# Just got thaw result.......please help me understand what it means



## Rah (Jun 9, 2006)

Clinic have just phoned but embriologist had strong accent so hard to understand....let alone ask questions so here I am.

I believe she said that 2 out of 3 only had 1 cell....so didn't look good. The other has 3 cells. I think that one was frozen at 4 so lost one cell. They were all frozen on day 2.

What does this mean? They said to go in for transfer tomorrow morning

This is my first FET so really don't have a clue?



Sarah


----------



## still smiling (Jan 15, 2009)

No expert on these things myself but i assume that would mean 1 looks stronger than the others at this point but the other two could gain cells by tomorrow?The 'not looking good' part was probably to prepare you for the possibility of no further development.

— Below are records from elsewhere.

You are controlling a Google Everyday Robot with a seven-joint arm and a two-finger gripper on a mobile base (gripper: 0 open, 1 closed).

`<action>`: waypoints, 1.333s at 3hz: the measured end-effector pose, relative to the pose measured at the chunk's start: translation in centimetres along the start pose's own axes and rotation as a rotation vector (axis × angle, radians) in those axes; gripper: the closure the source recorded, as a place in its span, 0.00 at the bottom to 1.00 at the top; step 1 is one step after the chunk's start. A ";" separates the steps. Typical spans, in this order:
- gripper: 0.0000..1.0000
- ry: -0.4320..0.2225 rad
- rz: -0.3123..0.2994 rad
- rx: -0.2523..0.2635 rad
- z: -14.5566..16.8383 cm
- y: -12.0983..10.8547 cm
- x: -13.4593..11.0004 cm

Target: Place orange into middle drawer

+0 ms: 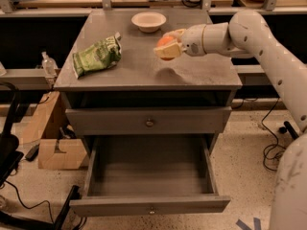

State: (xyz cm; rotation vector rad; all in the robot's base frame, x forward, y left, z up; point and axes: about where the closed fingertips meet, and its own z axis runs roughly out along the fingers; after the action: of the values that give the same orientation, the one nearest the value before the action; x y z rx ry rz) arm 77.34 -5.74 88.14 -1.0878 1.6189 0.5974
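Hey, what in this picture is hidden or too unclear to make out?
All in the camera view:
- The orange: largely covered by the gripper, shut on it above the right side of the cabinet top.
- The middle drawer: the rear of its tray is hidden under the closed drawer front above.
- The green bag: print too blurred to read.
- The robot arm: cut off by the right edge.
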 end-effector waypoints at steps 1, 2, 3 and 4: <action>1.00 -0.036 -0.075 -0.005 -1.7 2.0 -3.7; 1.00 -0.058 -0.128 -0.013 -3.2 4.9 -6.6; 1.00 -0.070 -0.114 -0.001 -4.9 7.9 -6.8; 1.00 -0.070 -0.047 0.028 -6.1 11.4 -3.9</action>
State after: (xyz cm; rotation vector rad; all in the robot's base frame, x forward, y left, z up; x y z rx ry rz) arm 64.61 -4.03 92.18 -1.0702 1.5325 0.5743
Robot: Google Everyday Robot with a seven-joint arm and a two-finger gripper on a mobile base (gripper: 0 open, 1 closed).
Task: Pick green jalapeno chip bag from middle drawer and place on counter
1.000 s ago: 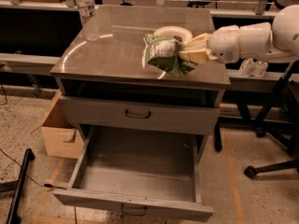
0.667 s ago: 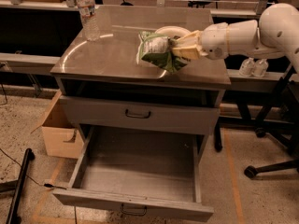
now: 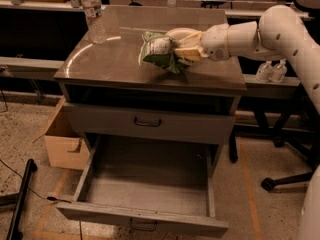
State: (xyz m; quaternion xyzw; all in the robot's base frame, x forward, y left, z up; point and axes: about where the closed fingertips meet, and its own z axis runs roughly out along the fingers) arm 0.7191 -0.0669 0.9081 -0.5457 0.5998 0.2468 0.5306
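Note:
The green jalapeno chip bag (image 3: pixel 159 51) is green and white and crumpled. My gripper (image 3: pixel 184 53) is shut on its right side and holds it just over the middle of the counter (image 3: pixel 105 64). The white arm reaches in from the right. A white bowl (image 3: pixel 182 34) sits on the counter right behind the bag, partly hidden by it and by my gripper. The middle drawer (image 3: pixel 145 189) is pulled wide open below and shows an empty grey floor. The like drawer above it (image 3: pixel 147 124) is closed.
A clear water bottle (image 3: pixel 93 15) stands at the counter's back left corner. An open cardboard box (image 3: pixel 62 141) sits on the floor left of the cabinet. Chair legs and wheels (image 3: pixel 280 179) stand at the right. A dark bar (image 3: pixel 20 199) lies at the lower left.
My gripper has carried the bag leftward over the counter, from the right edge toward the middle, and slightly farther back. The drawers have not moved.

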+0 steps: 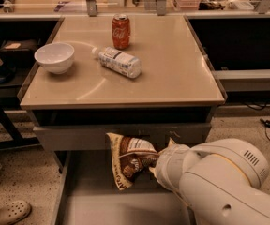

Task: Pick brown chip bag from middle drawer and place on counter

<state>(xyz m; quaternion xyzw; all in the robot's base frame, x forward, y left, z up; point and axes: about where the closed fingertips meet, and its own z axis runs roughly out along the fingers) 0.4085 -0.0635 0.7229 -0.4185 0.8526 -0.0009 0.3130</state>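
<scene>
Foil, dark brown and crinkled: the brown chip bag (130, 165) is held tilted above the floor of the open middle drawer (107, 205), in front of the drawer front under the bench (163, 64). The hand (159, 162), at the end of the white arm (219, 182), is clamped on the bag's right edge. The bag is judged light, soft and slippery, its contents easily crushed. A firm pinch on a sealed end seam is favoured over the puffed middle. A bowl (54, 57), bottle (117, 62) and can (121, 31) are noted on the bench's left and rear.

glossy counter (172, 74); crinkly foil brown chip bag (128, 162) in smooth white pincer (153, 164)
</scene>
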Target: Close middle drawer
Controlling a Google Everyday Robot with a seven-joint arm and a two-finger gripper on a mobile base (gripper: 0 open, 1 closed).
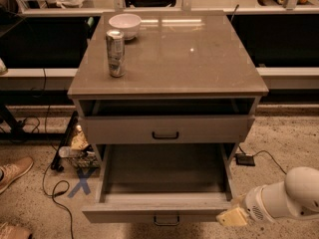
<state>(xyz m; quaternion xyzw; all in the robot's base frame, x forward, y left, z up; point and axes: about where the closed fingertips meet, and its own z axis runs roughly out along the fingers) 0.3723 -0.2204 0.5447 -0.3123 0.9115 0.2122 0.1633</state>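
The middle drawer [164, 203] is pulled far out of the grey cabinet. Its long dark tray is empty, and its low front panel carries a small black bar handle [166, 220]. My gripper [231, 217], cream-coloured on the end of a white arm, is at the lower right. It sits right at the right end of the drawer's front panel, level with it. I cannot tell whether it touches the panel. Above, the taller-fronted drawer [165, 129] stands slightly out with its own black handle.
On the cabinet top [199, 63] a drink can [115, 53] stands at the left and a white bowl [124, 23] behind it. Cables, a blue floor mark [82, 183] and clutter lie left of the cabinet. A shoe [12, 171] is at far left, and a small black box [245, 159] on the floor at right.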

Good luck for tomorrow and let me know what happens with your embryos.
Would be interested to know as doing my first FET next month.




xxxxxxxxxx


----------



## Rah (Jun 9, 2006)

Thanks for that. Will definately be posting tomorrow. Good luck with your cycle too........watch this space x


----------



## still smiling (Jan 15, 2009)

Hi Rah

How did you get on?

xxxxxxxx


----------



## Rah (Jun 9, 2006)

None survived. Started down regging today for fresh cycle. Sorry I forgot to post....been a horrible week x


----------



## still smiling (Jan 15, 2009)

Don't apologize you silly thing,i completely understand.Just wondered how you were.

Ok so thats really [email protected]*p and a horrible experience but its done and dusted and you're on pastures new with this fresh cycle which will go swmmingly.  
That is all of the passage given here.